EXERCISE >> When writing out the listing below, reproduce every word exactly and skip the pictures.

DATA SECTION >>
Content starts
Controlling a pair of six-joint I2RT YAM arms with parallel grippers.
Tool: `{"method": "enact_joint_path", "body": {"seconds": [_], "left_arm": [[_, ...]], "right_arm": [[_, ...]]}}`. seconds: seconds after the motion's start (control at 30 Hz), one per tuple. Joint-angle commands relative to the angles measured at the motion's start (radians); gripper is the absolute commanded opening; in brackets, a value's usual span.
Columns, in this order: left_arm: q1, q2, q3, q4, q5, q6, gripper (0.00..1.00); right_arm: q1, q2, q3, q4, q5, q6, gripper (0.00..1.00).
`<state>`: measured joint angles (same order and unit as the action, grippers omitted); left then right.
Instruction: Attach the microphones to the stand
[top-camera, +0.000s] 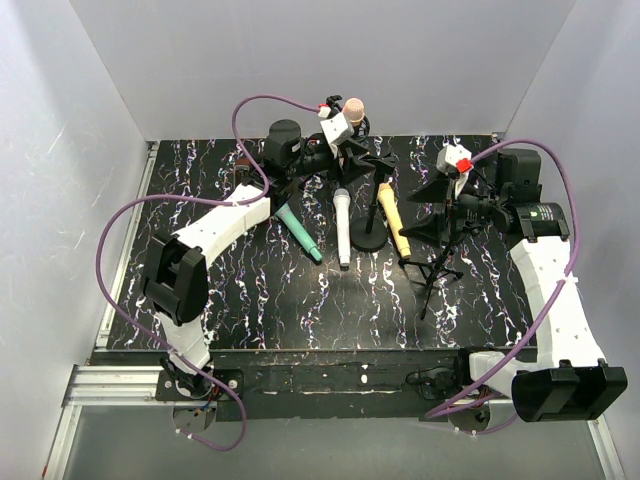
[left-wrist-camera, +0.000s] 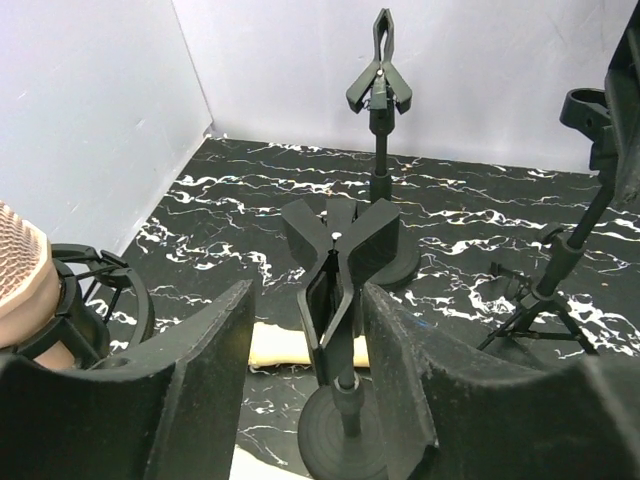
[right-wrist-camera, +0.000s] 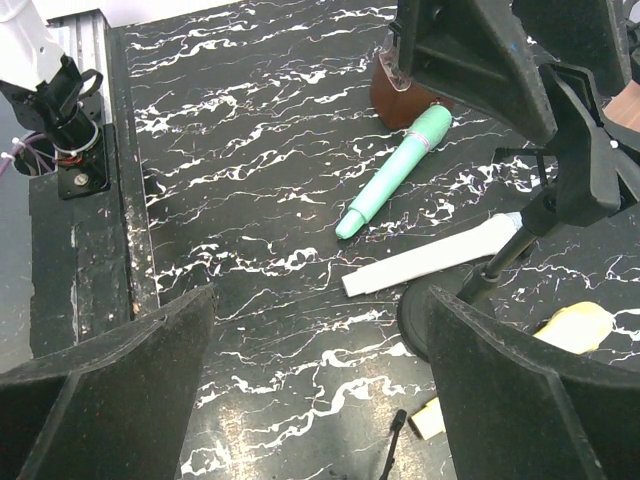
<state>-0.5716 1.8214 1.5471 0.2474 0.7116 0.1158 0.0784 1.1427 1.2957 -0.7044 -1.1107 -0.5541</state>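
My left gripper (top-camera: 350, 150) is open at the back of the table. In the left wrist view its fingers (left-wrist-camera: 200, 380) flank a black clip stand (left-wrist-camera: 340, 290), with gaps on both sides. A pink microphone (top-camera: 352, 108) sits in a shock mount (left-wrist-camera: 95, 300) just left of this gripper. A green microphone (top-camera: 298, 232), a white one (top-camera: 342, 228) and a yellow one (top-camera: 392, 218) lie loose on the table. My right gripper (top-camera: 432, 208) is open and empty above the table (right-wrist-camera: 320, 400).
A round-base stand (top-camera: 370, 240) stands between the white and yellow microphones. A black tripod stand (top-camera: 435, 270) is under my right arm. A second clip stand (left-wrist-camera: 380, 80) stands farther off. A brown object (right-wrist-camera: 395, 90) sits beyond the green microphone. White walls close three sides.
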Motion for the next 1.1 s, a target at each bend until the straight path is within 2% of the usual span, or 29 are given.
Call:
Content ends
ANSWER BELOW >>
Controlling a pair of six-joint I2RT YAM arms with parallel grippers.
Tool: `{"method": "enact_joint_path", "body": {"seconds": [_], "left_arm": [[_, ...]], "right_arm": [[_, ...]]}}`. seconds: seconds after the motion's start (control at 30 Hz), one per tuple. Joint-angle commands relative to the angles measured at the motion's start (radians); gripper is the absolute commanded opening; in brackets, a value's usual span.
Columns, in this order: left_arm: q1, q2, q3, q4, q5, q6, gripper (0.00..1.00); right_arm: q1, q2, q3, q4, q5, q6, gripper (0.00..1.00).
`<state>`: measured joint angles (same order and unit as the action, grippers omitted); left then right.
Instruction: Attach the microphones to the stand
[top-camera, +0.000s] 
[left-wrist-camera, +0.000s] 
[right-wrist-camera, +0.000s] 
<state>-0.5716 1.8214 1.5471 0.2474 0.7116 0.1158 0.0784 1.1427 1.2957 -0.7044 -1.1107 -0.5541</state>
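My left gripper (top-camera: 350, 150) is open at the back of the table. In the left wrist view its fingers (left-wrist-camera: 200, 380) flank a black clip stand (left-wrist-camera: 340, 290), with gaps on both sides. A pink microphone (top-camera: 352, 108) sits in a shock mount (left-wrist-camera: 95, 300) just left of this gripper. A green microphone (top-camera: 298, 232), a white one (top-camera: 342, 228) and a yellow one (top-camera: 392, 218) lie loose on the table. My right gripper (top-camera: 432, 208) is open and empty above the table (right-wrist-camera: 320, 400).
A round-base stand (top-camera: 370, 240) stands between the white and yellow microphones. A black tripod stand (top-camera: 435, 270) is under my right arm. A second clip stand (left-wrist-camera: 380, 80) stands farther off. A brown object (right-wrist-camera: 395, 90) sits beyond the green microphone. White walls close three sides.
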Motion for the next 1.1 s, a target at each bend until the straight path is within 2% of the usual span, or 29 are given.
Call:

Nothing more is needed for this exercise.